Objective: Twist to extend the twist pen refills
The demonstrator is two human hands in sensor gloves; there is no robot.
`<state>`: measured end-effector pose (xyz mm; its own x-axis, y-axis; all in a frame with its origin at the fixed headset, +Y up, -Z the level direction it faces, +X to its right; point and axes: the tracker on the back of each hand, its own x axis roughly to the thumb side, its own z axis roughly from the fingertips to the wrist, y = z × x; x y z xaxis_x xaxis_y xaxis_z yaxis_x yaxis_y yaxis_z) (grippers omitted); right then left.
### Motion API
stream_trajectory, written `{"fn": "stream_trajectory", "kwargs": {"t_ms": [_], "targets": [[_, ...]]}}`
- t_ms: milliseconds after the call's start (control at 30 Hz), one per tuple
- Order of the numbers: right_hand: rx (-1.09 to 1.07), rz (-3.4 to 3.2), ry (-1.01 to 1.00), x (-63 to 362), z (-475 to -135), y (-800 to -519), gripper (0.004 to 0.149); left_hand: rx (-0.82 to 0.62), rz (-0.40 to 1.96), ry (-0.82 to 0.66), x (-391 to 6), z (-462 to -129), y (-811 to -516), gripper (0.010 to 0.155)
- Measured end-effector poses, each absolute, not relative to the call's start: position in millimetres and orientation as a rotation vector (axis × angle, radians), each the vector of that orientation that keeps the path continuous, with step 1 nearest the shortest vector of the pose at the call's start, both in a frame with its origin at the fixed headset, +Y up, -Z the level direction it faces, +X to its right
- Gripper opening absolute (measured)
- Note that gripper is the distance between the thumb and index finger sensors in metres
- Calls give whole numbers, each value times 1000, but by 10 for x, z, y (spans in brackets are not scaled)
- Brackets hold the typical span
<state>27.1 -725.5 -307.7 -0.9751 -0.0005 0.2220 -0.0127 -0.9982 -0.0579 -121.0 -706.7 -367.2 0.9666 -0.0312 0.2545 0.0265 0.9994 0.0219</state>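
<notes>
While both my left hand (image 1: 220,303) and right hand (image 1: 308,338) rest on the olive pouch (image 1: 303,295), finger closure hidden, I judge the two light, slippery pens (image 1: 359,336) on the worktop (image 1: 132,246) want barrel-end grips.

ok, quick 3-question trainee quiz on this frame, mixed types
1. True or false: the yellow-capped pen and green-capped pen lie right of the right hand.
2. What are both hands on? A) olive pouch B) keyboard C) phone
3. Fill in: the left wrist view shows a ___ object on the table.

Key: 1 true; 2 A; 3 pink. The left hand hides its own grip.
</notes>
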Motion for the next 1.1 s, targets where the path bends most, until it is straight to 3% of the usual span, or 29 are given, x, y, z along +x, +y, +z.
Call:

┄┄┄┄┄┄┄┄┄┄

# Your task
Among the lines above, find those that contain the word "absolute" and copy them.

# Written reply
- Measured end-effector poses, each absolute, not relative to the call's start: position in millimetres and orientation as a rotation vector (axis × angle, radians), each the vector of that orientation that keeps the path continuous, with step 1 nearest the shortest vector of the pose at the call's start, both in a frame with its origin at the fixed headset, +Y up, -Z the level direction it faces, +X to its right
- Gripper opening absolute (measured)

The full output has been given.